--- Problem to work on ---
Of the records that follow, copy only the lines from the line containing "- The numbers" to the line containing "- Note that", both included, exactly as written.

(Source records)

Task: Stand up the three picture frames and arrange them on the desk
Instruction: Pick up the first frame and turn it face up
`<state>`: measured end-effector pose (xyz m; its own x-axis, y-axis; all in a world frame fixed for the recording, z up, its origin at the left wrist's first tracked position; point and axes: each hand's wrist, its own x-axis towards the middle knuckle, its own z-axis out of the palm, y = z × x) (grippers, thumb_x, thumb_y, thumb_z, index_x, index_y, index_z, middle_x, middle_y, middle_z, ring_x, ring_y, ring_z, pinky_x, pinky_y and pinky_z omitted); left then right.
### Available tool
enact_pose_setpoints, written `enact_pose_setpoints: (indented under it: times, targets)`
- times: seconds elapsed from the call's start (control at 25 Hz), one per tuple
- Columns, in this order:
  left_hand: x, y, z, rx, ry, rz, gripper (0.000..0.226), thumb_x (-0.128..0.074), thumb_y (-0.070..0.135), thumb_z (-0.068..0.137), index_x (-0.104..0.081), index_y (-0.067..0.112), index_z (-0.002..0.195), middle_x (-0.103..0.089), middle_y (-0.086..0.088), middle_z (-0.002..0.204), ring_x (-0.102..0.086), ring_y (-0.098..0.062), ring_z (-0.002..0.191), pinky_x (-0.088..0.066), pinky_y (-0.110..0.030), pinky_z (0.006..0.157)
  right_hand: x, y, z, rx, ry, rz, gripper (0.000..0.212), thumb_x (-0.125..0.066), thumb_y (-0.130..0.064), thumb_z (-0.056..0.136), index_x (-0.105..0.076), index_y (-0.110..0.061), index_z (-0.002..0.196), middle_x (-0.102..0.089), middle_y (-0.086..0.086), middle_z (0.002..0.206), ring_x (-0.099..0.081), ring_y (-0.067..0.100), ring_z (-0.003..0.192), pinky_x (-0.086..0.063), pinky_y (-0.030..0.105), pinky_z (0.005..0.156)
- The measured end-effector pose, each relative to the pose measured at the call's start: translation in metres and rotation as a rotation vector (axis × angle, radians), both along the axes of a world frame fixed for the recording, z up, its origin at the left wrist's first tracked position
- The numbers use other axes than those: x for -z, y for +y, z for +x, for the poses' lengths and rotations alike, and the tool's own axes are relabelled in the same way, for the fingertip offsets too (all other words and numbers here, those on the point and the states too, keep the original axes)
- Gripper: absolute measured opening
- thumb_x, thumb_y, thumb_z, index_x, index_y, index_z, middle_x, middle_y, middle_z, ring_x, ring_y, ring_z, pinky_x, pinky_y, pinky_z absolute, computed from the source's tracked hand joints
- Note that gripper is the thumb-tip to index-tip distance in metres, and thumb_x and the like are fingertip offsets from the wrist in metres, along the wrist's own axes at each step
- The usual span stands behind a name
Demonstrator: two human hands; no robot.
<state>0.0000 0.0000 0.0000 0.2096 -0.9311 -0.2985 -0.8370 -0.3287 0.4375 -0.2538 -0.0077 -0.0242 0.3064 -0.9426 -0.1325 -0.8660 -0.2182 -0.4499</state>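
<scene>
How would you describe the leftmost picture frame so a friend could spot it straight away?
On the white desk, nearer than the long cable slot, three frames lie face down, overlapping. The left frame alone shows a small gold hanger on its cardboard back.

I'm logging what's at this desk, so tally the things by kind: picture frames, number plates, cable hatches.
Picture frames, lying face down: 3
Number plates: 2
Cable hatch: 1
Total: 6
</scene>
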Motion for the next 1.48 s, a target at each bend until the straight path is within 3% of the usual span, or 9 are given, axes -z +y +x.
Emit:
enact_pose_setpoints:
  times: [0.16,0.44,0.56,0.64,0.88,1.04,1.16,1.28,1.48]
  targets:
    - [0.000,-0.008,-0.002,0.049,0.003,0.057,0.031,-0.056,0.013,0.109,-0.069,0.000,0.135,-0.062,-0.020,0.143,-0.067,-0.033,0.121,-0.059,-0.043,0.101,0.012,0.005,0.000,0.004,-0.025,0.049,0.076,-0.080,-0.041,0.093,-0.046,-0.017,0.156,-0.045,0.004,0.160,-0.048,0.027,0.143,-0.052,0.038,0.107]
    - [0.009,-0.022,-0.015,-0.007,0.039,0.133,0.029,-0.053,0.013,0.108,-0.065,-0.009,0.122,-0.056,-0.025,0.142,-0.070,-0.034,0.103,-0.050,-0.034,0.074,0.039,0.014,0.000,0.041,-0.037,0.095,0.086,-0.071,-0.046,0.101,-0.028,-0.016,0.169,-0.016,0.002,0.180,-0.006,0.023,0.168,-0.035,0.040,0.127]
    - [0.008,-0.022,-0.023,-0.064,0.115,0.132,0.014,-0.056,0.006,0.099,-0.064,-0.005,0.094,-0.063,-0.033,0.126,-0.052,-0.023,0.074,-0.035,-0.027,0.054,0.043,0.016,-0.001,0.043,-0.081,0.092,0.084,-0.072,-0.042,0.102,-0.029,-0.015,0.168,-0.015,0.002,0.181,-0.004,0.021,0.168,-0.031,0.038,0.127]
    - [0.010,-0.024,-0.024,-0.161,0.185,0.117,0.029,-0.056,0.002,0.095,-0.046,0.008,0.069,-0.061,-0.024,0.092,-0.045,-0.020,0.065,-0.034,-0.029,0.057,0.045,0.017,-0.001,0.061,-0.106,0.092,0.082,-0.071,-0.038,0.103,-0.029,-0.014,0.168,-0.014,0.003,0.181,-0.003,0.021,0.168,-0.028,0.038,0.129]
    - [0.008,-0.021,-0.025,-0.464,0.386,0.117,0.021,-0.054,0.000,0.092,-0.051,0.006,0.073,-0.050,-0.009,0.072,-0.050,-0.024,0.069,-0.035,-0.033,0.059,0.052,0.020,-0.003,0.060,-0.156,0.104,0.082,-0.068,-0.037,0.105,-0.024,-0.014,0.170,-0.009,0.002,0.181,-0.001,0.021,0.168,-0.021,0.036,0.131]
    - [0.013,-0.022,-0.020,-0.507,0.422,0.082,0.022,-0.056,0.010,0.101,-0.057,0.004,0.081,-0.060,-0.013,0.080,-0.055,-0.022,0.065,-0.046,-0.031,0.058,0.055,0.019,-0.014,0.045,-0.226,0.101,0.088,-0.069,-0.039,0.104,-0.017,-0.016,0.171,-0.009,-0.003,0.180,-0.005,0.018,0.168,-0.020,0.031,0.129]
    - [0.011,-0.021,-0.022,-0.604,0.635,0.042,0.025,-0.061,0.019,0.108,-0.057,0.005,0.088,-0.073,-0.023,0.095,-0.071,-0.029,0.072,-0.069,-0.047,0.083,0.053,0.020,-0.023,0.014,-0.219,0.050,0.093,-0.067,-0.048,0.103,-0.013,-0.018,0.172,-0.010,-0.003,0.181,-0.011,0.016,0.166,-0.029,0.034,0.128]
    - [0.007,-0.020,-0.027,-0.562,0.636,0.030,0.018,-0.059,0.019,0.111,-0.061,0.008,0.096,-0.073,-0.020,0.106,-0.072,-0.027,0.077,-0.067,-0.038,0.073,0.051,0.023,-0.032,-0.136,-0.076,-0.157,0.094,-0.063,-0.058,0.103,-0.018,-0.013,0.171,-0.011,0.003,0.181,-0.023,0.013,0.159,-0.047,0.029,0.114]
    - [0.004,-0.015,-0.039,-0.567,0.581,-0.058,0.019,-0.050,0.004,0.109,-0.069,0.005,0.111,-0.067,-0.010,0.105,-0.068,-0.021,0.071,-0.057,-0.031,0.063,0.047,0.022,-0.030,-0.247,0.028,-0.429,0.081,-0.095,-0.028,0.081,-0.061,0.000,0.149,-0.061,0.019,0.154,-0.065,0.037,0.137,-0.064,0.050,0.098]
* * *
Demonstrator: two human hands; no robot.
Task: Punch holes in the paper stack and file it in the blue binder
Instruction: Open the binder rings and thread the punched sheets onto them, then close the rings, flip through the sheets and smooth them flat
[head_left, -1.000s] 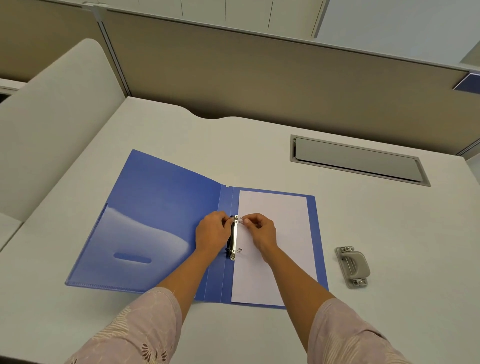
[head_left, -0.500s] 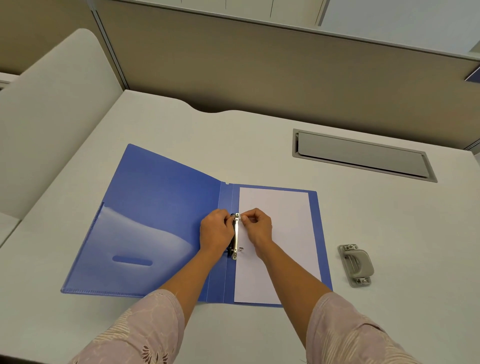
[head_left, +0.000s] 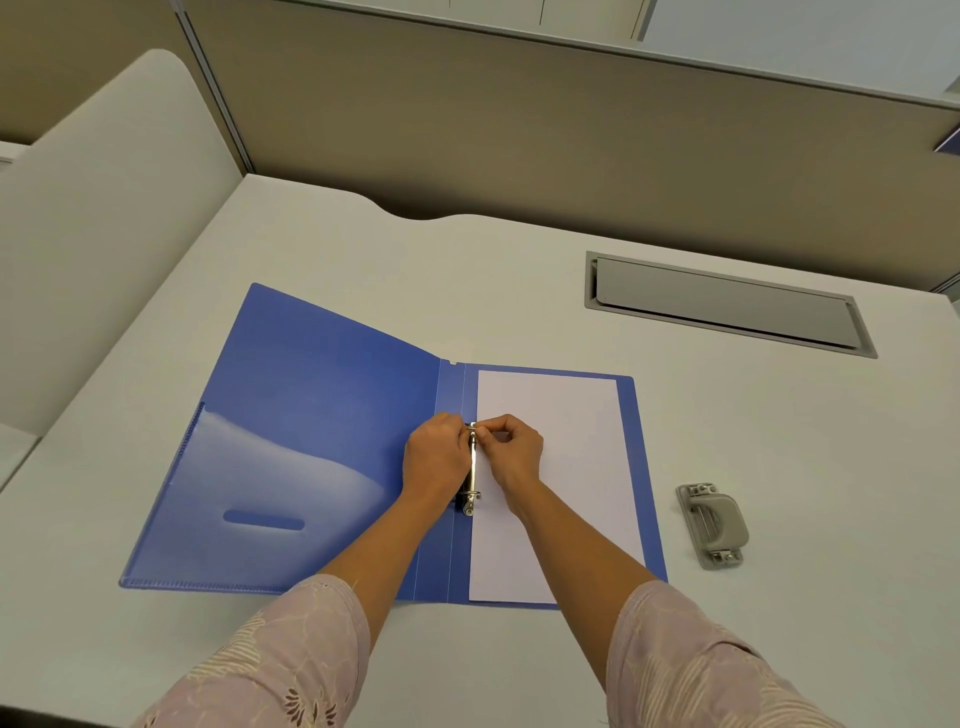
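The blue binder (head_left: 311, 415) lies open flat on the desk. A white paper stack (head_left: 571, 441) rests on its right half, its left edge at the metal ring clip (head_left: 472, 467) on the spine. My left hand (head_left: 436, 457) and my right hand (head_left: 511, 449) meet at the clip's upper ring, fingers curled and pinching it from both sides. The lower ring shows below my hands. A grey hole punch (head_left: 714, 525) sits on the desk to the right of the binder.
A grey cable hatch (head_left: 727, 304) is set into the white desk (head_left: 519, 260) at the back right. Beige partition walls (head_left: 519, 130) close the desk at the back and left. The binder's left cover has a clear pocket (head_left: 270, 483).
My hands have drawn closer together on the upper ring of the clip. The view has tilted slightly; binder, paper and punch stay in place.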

--- Answer to this task ---
- The numbers use other axes than those: x for -z, y for +y, z for +x, for the poses' lengths and rotations alike, and the tool's own axes are relabelled in the same way, for the fingertip offsets too (all other words and numbers here, those on the point and the states too, keep the original axes)
- Gripper: absolute measured opening
- thumb_x, thumb_y, thumb_z, index_x, index_y, index_z, middle_x, middle_y, middle_z, ring_x, ring_y, ring_z, pinky_x, pinky_y, pinky_z absolute, computed from the source's tracked hand joints
- Note that gripper is the thumb-tip to index-tip distance in metres, and thumb_x and the like are fingertip offsets from the wrist in metres, along the wrist's own axes at each step

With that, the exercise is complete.